Conclusões e/ou Recomendações
Diante dos desafios para o enfrentamento da insegurança alimentar e nutricional e a promoção da alimentação adequada e saudável no contexto das juventudes, é necessário construir COM e não PARA as juventudes. A oficina teve a intenção de abrir espaço para reflexão e proposição de ações, políticas e pesquisas na interface Juventudes e SSAN, sendo uma oportunidade de exercitar o protagonismo das juventudes e a incidência política na agenda pública.

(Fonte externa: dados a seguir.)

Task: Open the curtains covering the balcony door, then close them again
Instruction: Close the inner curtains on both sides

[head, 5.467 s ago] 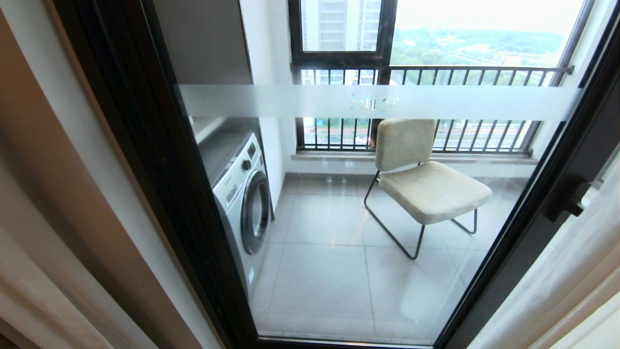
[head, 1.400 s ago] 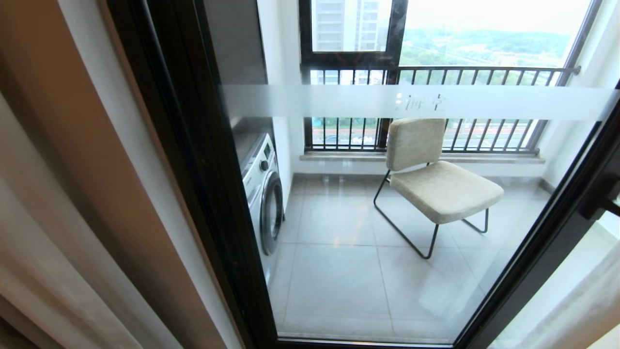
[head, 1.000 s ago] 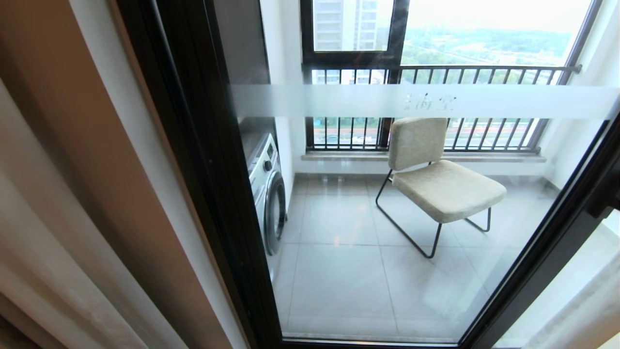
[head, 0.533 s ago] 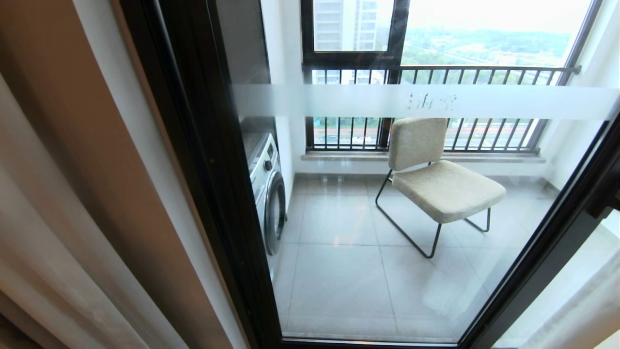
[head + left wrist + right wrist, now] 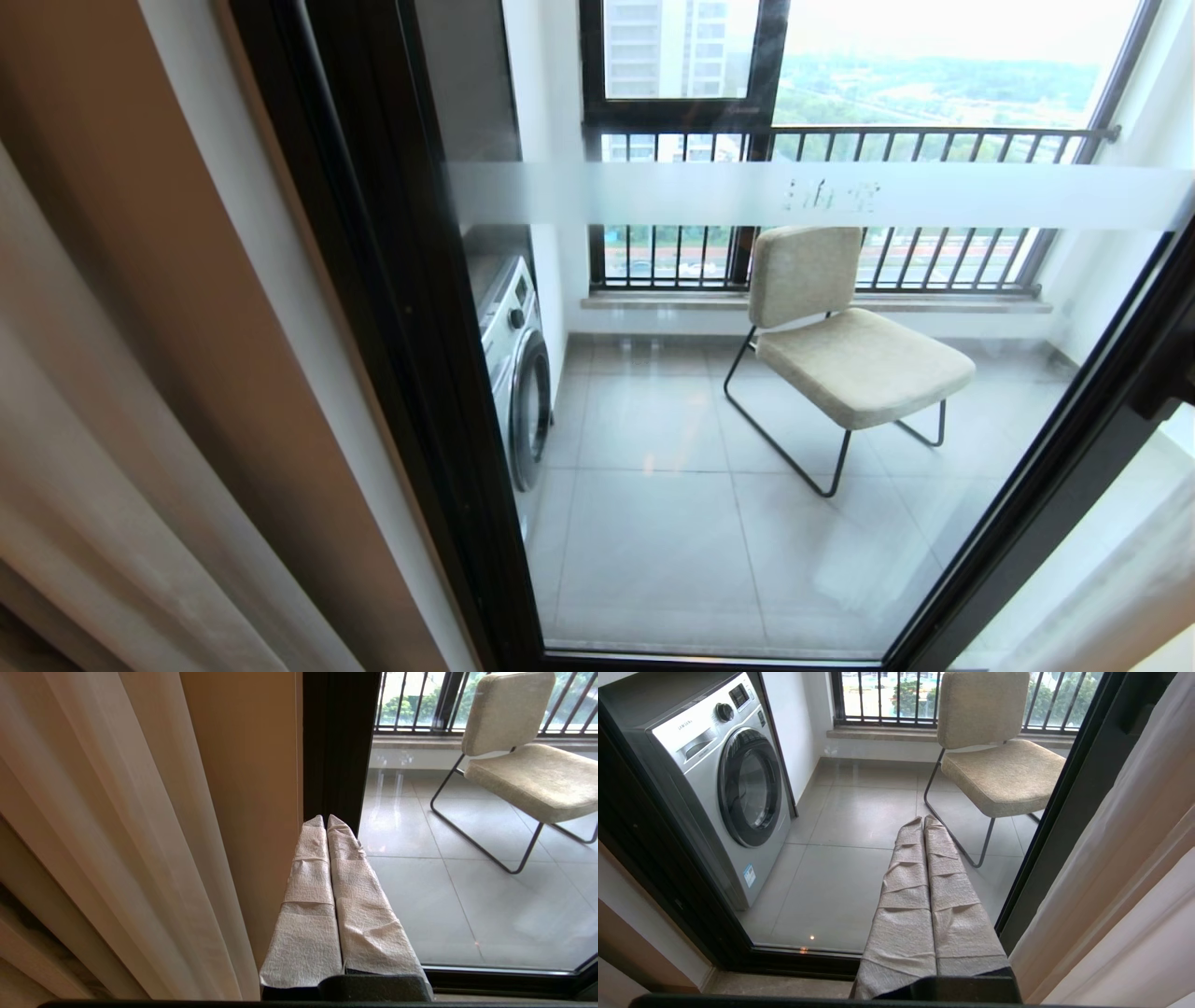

A INTERFERÊNCIA DO SETOR PRIVADO COMERCIAL NO ENFRENTAMENTO DA FOME NO BRASIL: UMA ANÁLISE A PARTIR DE MATÉRIAS JORNALÍSTICAS
Comunicação Oral
1 Universidade do Estado do Rio de Janeiro
2 Universidade Federal Fluminense
Apresentação/Introdução
A fome, expressão mais grave da Insegurança Alimentar, é reconhecida como consequência de determinantes sociais e estruturais. O recente debate sobre os Determinantes Comerciais da Saúde (DCS) e a interferência negativa do setor privado comercial (SPC) no campo da alimentação e nutrição colocam-se como importantes abordagens ainda pouco discutidas na agenda de enfrentamento da fome.
Objetivos
Analisar a interferência de atores comerciais na agenda nacional de enfrentamento da fome nos anos de 2023 e 2024 a partir do discurso em sites jornalísticos.
Metodologia
Trata-se de uma pesquisa documental guiada por núcleos investigativos baseados no modelo dos DCS e na teoria do discurso com base na análise de matérias jornalísticas do O Globo, Estadão, Folha de São Paulo e Correio Braziliense publicadas entre 2023 e 2024. Foram selecionadas as matérias que expressavam diretamente o discurso do SPC sobre a agenda de enfrentamento da fome, usando-se palavras-chave que se referiam à agenda e aos atores desse setor. As matérias selecionadas foram sistematizadas em planilha do Microsoft Excel® com categorização dos atores do SPC e análise qualitativa dos principais temas abordados nos seus discursos.
Resultados
Foram encontradas 73 matérias jornalísticas com uma grande variedade de atores do SPC abordando a agenda, como o varejo de alimentos, indústrias de produtos alimentícios ultraprocessados, o setor financeiro e o agronegócio. Foi identificada uma expressividade de aliados ou possíveis aliados desses setores que atuam como fundações, associações e/ou institutos, com destaque para o Instituto Pacto Contra a Fome. Dentre as principais temáticas, destacam-se o discurso de uma frente ampla para a solução da fome, com uso do poder do SPC para enfrentá-la e a articulação com a agenda climática com soluções de redução de resíduos que focalizam na destinação de alimentos que seriam desperdiçados.
Conclusões/Considerações
Percebe-se um grande interesse do SPC na agenda de enfrentamento da fome com um discurso que visa indicar como e por meio de quais atores a fome deve ser solucionada, incluindo o SPC e suas medidas como parte essencial para o seu enfrentamento. É fundamental avançar na análise das práticas e estratégias comerciais utilizadas pelo setor e como estas podem influenciar negativamente as políticas estruturantes de Segurança Alimentar e Nutricional.